»»

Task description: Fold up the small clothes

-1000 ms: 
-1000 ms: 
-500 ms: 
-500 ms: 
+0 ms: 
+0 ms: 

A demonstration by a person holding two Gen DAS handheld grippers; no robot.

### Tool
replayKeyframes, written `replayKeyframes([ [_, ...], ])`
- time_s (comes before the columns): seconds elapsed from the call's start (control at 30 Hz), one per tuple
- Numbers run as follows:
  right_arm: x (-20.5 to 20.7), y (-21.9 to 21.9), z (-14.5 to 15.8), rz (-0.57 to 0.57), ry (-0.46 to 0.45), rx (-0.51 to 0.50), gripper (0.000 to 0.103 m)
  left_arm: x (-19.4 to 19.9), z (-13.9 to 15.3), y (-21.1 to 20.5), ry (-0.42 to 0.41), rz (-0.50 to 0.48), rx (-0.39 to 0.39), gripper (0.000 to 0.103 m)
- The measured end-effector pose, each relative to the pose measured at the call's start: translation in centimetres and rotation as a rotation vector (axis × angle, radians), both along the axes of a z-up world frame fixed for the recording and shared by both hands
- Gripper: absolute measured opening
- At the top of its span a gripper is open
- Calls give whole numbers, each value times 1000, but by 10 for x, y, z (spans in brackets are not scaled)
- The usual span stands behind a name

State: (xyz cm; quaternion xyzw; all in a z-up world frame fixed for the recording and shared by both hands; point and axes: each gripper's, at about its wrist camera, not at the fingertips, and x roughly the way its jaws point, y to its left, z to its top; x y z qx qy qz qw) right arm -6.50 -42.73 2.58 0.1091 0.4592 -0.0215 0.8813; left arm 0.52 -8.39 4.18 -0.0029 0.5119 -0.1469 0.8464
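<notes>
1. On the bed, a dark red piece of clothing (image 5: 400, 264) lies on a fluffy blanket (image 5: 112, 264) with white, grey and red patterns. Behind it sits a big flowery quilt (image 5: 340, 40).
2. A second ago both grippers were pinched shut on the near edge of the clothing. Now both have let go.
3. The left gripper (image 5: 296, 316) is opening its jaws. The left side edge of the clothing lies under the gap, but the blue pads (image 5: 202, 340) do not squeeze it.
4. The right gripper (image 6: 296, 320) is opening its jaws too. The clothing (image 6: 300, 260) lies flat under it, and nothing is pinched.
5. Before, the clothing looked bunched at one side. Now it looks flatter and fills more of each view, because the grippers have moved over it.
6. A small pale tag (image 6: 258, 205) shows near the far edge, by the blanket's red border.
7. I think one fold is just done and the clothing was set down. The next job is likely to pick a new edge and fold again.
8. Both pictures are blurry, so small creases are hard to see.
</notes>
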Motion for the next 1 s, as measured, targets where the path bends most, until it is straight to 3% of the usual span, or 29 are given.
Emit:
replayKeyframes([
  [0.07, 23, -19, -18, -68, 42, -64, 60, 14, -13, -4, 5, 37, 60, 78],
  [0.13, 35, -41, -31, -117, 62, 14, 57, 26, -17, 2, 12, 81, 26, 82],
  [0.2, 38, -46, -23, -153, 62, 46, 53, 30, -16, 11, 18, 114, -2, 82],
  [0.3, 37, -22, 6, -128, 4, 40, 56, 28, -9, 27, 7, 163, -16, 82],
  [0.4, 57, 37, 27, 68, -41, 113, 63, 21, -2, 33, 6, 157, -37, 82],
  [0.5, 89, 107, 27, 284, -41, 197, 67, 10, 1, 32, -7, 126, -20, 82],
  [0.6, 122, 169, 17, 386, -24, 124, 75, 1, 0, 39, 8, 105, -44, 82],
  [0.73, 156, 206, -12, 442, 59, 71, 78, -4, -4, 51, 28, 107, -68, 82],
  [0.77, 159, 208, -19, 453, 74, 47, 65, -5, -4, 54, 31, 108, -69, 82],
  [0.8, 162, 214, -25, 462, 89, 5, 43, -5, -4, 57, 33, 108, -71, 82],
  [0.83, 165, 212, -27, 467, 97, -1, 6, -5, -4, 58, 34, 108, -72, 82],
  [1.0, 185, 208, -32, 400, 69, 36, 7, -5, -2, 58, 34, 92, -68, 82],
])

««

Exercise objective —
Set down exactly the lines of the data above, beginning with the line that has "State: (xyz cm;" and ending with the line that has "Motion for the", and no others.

Output below —
State: (xyz cm; quaternion xyzw; all in a z-up world frame fixed for the recording and shared by both hands; point and axes: each gripper's, at about its wrist camera, not at the fingertips, and x roughly the way its jaws point, y to its left, z to its top; x y z qx qy qz qw) right arm -6.50 -42.73 2.58 0.1091 0.4592 -0.0215 0.8813; left arm 0.52 -8.39 4.18 -0.0029 0.5119 -0.1469 0.8464
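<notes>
1. On the bed, a dark red piece of clothing (image 5: 400, 264) lies on a fluffy blanket (image 5: 112, 264) with white, grey and red patterns. Behind it sits a big flowery quilt (image 5: 340, 40).
2. A second ago both grippers were pinched shut on the near edge of the clothing. Now both have let go.
3. The left gripper (image 5: 296, 316) is opening its jaws. The left side edge of the clothing lies under the gap, but the blue pads (image 5: 202, 340) do not squeeze it.
4. The right gripper (image 6: 296, 320) is opening its jaws too. The clothing (image 6: 300, 260) lies flat under it, and nothing is pinched.
5. Before, the clothing looked bunched at one side. Now it looks flatter and fills more of each view, because the grippers have moved over it.
6. A small pale tag (image 6: 258, 205) shows near the far edge, by the blanket's red border.
7. I think one fold is just done and the clothing was set down. The next job is likely to pick a new edge and fold again.
8. Both pictures are blurry, so small creases are hard to see.
</notes>
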Motion for the next 1 s, as measured, targets where the path bends most, until it is straight to 3% of the usual span, or 29 are given.

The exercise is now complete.